At entry into this project and 12 months after enrollment, participants completed a health survey verbally administered in Amharic, which included assessment of (1) demographic characteristics; (2) knowledge about HIV care and treatment; (3) physical and mental QOL using items drawn from the World Health Organization (WHO) Brief HIV Quality of Life Survey²⁹; (4) perceived social support and connectedness to others using items adapted from the Social Provisions Scale³⁰; and (5) feelings of internalized stigma, using items drawn from an HIV/AIDS Stigma Scale.³¹ A summary HIV knowledge score was calculated based on the number of knowledge questions (n = 6) answered correctly. Summary QOL scores were calculated based on responses to 7 physical QOL and 5 mental QOL questions, and for responses to each question, a score of 0 to 2 was assigned, 0 represented the worst self-perceived QOL and 2 the best. A summary social support score was calculated based on the number of statements (n = 24) respondents agreed with that indicating feelings of social support or connectedness. A summary internalized stigma score was calculated based on the number of statements (n = 5) respondents agreed with indicating negative personal feelings in the past 3 months about being HIV-positive. For those respondents who completed both the baseline and the 12-month follow-up survey, pre- and postintervention responses on specific scales were compared using repeated measures analysis of variance.

Consent

Informed consent was obtained from all participants. Ethical approval was obtained from the University of Minnesota Institutional Review Board and the Hawassa University College Medicine and Health Sciences Institutional Review Board.

Results

Client Characteristics

Of 142 HIV-positive patients, 93 (65%) were female and 49 (35%) male, and the mean age was 33.7 years (range = 19-70 years). In terms of current marital status, 47% were married, 20% single, 20% widowed, and 12% other (eg, separated, divorced). Seventy-three (51%) patients either never attended school (33%) or attended some primary school but did but complete it (18%). Religion was primarily Ethiopian Orthodox (58%) or Protestant (37%).

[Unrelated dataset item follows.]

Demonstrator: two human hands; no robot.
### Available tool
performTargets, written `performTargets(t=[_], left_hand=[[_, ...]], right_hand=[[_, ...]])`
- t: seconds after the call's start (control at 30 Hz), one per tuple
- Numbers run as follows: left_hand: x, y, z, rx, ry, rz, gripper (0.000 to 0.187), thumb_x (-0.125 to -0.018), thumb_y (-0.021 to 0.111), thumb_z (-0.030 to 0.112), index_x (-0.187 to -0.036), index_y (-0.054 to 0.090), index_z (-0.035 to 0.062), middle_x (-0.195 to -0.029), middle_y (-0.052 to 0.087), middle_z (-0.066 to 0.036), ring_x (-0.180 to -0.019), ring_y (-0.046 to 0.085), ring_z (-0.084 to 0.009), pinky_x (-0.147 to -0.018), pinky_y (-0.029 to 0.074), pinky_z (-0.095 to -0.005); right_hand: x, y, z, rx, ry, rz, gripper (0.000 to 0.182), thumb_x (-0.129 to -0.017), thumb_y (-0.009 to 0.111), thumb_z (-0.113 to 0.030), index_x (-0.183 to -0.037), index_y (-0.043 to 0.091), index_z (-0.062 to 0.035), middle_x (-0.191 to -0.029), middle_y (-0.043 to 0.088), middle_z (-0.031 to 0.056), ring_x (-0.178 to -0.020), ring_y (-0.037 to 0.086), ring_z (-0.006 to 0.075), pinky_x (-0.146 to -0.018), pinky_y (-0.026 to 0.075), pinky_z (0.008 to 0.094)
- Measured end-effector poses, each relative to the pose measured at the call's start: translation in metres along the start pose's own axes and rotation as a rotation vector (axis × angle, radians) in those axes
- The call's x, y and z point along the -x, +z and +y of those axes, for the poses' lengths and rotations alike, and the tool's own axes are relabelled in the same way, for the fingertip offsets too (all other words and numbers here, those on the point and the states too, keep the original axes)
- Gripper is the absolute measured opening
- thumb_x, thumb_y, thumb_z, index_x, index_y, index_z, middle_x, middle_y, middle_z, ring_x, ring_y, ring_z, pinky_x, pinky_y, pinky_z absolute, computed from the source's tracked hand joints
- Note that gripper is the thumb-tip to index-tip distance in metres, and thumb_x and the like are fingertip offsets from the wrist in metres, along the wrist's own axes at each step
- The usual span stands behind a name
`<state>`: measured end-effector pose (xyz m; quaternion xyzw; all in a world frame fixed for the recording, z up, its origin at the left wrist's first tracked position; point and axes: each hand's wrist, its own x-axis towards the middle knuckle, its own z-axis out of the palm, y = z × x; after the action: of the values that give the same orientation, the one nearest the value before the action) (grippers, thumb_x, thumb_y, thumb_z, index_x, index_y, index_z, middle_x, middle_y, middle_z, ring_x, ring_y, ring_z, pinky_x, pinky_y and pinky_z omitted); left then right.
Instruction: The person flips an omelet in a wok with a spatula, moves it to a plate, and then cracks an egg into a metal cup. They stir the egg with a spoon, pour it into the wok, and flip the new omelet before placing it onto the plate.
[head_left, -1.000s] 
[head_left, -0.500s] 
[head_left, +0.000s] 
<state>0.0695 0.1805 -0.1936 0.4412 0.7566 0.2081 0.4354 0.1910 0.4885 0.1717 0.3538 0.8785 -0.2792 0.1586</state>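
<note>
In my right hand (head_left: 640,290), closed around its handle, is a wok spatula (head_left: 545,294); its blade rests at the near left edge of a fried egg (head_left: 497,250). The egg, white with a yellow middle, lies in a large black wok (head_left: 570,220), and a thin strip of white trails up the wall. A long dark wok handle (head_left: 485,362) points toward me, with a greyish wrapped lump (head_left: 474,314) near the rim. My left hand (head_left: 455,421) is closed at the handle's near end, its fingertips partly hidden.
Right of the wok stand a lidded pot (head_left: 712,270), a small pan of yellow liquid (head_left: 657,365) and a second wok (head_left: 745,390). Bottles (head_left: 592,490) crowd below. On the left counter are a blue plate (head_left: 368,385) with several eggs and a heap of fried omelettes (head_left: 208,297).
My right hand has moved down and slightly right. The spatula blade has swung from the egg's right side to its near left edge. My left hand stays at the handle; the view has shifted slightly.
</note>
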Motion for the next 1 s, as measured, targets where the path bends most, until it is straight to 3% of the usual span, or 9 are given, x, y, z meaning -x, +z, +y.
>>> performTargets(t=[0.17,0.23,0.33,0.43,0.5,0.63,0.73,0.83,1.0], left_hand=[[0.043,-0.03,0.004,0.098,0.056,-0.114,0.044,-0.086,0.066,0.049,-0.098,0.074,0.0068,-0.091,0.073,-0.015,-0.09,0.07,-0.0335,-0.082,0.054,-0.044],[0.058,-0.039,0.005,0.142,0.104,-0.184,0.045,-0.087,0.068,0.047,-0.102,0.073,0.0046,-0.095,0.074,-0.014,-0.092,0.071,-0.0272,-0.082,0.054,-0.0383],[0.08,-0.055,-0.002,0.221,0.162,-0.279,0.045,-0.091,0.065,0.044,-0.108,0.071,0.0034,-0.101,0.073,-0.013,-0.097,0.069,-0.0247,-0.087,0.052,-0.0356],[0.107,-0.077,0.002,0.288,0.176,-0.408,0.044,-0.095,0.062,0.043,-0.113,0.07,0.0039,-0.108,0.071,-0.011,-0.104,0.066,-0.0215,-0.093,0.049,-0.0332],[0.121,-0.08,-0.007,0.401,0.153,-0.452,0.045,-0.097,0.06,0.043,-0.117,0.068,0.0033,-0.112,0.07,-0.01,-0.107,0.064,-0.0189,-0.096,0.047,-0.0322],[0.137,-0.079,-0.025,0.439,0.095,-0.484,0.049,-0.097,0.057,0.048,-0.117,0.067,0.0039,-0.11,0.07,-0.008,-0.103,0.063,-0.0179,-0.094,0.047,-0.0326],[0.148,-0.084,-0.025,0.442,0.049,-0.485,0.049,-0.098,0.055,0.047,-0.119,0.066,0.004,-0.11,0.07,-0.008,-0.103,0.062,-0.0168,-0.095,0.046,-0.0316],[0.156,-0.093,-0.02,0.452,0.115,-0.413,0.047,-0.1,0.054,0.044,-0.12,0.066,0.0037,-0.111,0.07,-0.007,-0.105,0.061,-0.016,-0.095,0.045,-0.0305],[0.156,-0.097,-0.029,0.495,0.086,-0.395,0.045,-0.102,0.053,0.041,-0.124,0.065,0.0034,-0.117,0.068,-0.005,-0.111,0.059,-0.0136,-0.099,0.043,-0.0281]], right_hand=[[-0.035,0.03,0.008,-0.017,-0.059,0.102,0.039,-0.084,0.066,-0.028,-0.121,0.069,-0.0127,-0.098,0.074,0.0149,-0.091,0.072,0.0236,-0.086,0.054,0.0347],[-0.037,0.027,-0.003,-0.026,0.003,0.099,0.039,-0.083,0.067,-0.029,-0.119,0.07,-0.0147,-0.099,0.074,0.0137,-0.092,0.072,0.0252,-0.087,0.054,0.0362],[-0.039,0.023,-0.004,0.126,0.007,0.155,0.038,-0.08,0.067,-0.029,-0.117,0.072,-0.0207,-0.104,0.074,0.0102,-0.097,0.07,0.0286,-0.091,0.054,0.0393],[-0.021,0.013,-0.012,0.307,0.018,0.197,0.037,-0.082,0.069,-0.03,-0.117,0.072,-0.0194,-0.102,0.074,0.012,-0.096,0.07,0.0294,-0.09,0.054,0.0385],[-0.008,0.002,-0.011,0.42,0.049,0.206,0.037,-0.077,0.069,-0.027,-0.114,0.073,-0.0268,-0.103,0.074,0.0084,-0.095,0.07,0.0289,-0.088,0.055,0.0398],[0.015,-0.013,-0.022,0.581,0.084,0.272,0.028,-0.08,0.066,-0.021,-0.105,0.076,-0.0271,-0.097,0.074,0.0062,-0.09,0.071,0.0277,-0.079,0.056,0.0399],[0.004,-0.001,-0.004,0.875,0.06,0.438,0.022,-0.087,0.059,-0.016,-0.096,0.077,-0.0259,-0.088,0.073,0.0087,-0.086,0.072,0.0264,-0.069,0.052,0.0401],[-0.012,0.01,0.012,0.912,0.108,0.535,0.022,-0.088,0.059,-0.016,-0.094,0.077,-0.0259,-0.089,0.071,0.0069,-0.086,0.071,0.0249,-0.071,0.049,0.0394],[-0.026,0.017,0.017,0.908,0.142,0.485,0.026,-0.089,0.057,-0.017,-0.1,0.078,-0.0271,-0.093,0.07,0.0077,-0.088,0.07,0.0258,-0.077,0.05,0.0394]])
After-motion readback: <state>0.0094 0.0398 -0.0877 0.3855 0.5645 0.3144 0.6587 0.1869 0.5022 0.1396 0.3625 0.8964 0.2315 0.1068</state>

At the time of enrollment in this project, 41% were classified WHO clinical stage I, 24% stage II, 25% stage III, and 10% stage IV. When asked about symptoms of illness lasting more than 1 month, 60% reported chronic fatigue, 43% chronic pain, 27% chronic fever, 22% chronic cough, 14% chronic diarrhea, and 56% weight loss. The mean baseline CD4 count was 220 cells/mm³; 50% had ≤200 CD4 cells/mm³, 37% had 201 to 350 CD4 cells/mm³, and only 13% had >350 cells/mm³. The mean baseline body mass index (BMI) was 20.5 kg/m², and 33% of clients had a BMI ≤18.5 kg/m², considered underweight. One hundred six (75%) clients had started ART; however, since we recruited only patients newly enrolled in HIV care within the past 3 months, these clients had started ART very recently, typically within the previous 1 to 2 months.

Client Outcome

During twelve months of follow-up, 3 (2%) patients transferred to another clinical facility outside the study area, and 7 (5%) patients died. The 3 transfers left the study at 1.0 to 9.7 months after enrollment. Those who died tended to have advanced disease at enrollment, with a median CD4 count of 107 cells/mm³ and a median BMI of 17.9 kg/m². The most common cause of death was tuberculosis (4 patients) followed by sepsis (2) and heart disease (1).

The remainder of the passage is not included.